A análise genômica revelou que os vírus swH1N1 identificados neste estudo agruparam-se com sequências suíças previamente detectadas pertencentes à linhagem EA, clade 1C.2.2 (10). Apesar da disponibilidade limitada de sequências completas do genoma swH1N1 da Suíça, os nossos resultados são consistentes com a presença de uma população relativamente homogénea de swIAV em suínos, possivelmente moldada pelo sistema de rebanho fechado e pela baixa importação anual de suínos vivos. Da mesma forma, na Noruega, a circulação de uma única linha num sistema fechado destacou o efeito da estrutura de produção na evolução do vírus (14). Em contraste, uma maior diversidade genética do swIAV foi relatada em outros países da Europa (15).
As sequências HA dos vírus swH1N1 estudados contêm múltiplas substituições de aminoácidos em certas regiões antigênicas, enquanto as cepas humanas modernas de H1N1 diferem das cepas vacinais em apenas 1 ou 2 resíduos. A descoberta de 1 SNV associado à deriva antigênica do HA destaca a evolução oculta; esta descoberta sugere uma proteção cruzada potencialmente limitada das vacinas humanas para trabalhadores expostos, destacando a necessidade de estratégias de vacinação direcionadas para grupos ocupacionais de alto risco. A nossa investigação limitou-se a 1 surto e a um número limitado de amostras; não utilizamos dados sorológicos e apenas sequências comparativas parciais da Suíça, o que limitou nossa avaliação da dinâmica evolutiva viral. Apesar destas limitações, as evidências clínicas, epidemiológicas e genómicas apoiam a transmissão zoonótica.
A detecção simultânea de swIAV em suínos e humanos é rara em todo o mundo. A detecção de EA swH1N1 em porcos e num agricultor do nosso estudo demonstra a propagação zoonótica e destaca o valor da vigilância One Health. Os vírus eram geneticamente homogéneos, mas antigenicamente distintos das actuais estirpes de vacinas humanas, destacando a necessidade de vigilância activa do WGS e caracterização genómica da interface porco-humano, bem como monitorização contínua e estratégias de prevenção específicas para trabalhadores expostos a suínos.

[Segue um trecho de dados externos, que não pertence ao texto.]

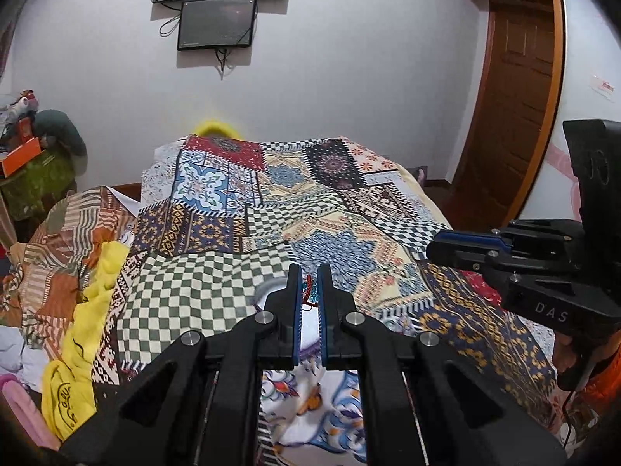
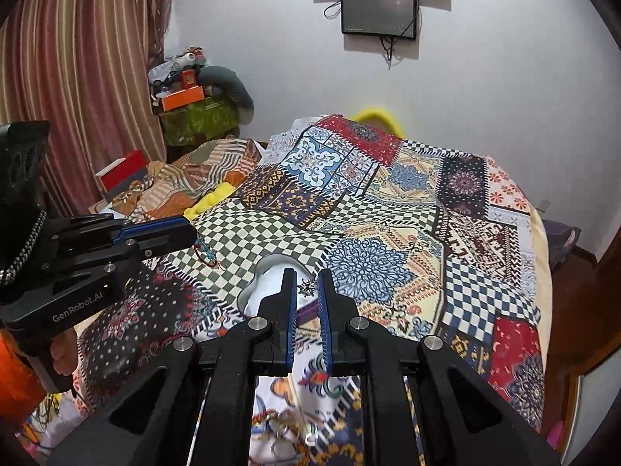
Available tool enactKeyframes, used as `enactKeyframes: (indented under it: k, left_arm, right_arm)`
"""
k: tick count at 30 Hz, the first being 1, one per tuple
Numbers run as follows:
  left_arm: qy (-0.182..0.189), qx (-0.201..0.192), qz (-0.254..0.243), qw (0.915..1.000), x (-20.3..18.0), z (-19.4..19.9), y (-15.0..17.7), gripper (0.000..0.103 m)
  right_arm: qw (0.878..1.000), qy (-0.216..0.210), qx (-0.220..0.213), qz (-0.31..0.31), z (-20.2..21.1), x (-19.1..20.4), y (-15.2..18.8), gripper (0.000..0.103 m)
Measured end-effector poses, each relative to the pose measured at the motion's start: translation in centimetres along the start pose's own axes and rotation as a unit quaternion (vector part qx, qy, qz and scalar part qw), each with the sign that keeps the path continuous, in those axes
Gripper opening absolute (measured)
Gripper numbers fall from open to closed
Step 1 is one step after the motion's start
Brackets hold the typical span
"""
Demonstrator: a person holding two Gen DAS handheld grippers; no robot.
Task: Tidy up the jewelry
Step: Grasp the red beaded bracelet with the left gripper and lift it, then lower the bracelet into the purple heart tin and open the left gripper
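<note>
My left gripper (image 1: pixel 309 283) is shut on a red cord bracelet with teal beads (image 1: pixel 309 291), which also hangs below its tips in the right wrist view (image 2: pixel 205 254). It hovers above a white heart-shaped dish (image 1: pixel 268 291) on the patchwork bedspread. My right gripper (image 2: pixel 307 285) is shut on a small silver star-shaped pendant (image 2: pixel 307 286), just over the same white dish (image 2: pixel 268 275). More rings and chains (image 2: pixel 287 431) lie on the bedspread under the right gripper's body. Each gripper shows in the other's view (image 1: pixel 458 246).
The patchwork bedspread (image 1: pixel 341 209) covers the bed. A yellow cloth (image 1: pixel 89 310) and striped fabric (image 1: pixel 58 256) lie at the left. A red and white box (image 2: pixel 120 173) sits by the curtain. A wooden door (image 1: pixel 516 116) stands at the right. Screens (image 1: pixel 221 4) hang on the wall.
</note>
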State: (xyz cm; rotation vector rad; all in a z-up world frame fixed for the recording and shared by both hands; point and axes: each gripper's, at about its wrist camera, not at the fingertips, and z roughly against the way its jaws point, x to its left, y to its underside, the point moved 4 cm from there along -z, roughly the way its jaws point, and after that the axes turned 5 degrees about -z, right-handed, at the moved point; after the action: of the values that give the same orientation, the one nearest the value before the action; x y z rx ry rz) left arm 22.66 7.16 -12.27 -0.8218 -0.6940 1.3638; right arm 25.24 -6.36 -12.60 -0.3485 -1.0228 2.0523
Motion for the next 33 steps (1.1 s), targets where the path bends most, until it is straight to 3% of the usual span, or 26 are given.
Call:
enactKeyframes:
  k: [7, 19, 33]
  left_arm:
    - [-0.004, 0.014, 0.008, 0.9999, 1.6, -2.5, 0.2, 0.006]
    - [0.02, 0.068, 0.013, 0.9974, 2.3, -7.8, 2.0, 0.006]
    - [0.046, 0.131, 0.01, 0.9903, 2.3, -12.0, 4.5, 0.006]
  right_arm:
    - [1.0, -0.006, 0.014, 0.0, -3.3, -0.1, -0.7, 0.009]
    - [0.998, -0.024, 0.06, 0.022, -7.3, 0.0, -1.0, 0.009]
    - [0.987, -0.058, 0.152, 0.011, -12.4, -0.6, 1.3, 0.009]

Steiner é veterinário e estudante de doutorado na Clínica Pig, Departamento de Medicina Veterinária Clínica, Faculdade Vetsuisse, Universidade de Berna e no Centro Multidisciplinar de Doenças Infecciosas da Universidade de Berna. O seu trabalho centra-se na epidemiologia dos vírus da gripe A em explorações suínas e nos seus cuidadores.